■ Prompt
Return only the stretch of the material below that begins with the line containing "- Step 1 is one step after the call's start" and ends with the line containing "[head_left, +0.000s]", exactly; both of those lines belong to it.

■ The data
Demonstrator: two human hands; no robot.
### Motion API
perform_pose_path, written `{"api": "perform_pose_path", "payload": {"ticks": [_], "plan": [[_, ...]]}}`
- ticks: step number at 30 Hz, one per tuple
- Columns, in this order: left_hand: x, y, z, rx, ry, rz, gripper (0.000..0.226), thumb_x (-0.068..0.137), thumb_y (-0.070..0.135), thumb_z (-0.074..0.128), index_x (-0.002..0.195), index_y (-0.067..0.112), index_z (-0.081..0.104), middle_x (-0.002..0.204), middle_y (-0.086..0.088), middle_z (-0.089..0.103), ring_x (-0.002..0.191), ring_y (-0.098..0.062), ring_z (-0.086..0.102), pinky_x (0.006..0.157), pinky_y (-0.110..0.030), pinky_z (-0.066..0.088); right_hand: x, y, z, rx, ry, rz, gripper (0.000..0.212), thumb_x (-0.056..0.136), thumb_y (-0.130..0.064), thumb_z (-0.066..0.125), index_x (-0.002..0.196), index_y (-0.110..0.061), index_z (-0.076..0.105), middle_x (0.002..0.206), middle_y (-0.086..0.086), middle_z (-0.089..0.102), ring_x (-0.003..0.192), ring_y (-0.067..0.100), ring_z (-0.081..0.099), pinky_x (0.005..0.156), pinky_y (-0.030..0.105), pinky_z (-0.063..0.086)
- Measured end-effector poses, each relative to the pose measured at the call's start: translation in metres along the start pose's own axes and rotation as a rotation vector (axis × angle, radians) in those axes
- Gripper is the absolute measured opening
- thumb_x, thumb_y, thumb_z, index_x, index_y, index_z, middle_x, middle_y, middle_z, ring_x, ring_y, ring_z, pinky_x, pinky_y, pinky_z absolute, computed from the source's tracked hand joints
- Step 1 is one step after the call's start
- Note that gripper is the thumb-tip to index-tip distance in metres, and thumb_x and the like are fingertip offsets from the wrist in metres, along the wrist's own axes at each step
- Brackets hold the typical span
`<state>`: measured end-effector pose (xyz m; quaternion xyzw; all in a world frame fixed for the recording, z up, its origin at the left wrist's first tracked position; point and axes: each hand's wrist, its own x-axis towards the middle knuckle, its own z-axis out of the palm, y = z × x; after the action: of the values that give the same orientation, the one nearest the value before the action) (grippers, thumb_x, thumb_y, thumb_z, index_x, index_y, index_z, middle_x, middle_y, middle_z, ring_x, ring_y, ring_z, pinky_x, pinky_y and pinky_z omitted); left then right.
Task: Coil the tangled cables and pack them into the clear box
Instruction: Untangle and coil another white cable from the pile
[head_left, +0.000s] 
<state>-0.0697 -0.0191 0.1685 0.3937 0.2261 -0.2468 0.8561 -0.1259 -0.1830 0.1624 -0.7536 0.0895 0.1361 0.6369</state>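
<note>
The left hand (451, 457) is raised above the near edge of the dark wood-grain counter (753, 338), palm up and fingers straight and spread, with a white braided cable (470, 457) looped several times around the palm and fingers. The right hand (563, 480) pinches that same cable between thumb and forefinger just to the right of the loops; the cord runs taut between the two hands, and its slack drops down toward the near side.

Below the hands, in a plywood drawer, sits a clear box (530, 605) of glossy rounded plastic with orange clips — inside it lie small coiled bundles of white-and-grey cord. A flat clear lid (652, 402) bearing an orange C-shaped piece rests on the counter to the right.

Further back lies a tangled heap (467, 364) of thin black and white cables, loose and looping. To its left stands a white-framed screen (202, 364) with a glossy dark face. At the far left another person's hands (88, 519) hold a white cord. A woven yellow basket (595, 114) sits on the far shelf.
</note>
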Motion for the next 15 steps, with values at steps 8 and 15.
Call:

■ Written reply
- Step 1 is one step after the call's start
- Note that gripper is the thumb-tip to index-tip distance in metres, and thumb_x and the like are fingertip offsets from the wrist in metres, along the wrist's own axes at each step
- Brackets hold the typical span
`<state>`: measured end-effector pose (xyz m; quaternion xyzw; all in a world frame fixed for the recording, z up, its origin at the left wrist's first tracked position; point and axes: each hand's wrist, its own x-axis towards the middle knuckle, its own z-axis out of the palm, y = z × x; after the action: of the values that give the same orientation, the one nearest the value before the action) (grippers, thumb_x, thumb_y, thumb_z, index_x, index_y, index_z, middle_x, middle_y, middle_z, ring_x, ring_y, ring_z, pinky_x, pinky_y and pinky_z omitted); left then right.
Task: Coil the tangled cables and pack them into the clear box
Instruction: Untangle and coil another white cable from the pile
[head_left, +0.000s] 

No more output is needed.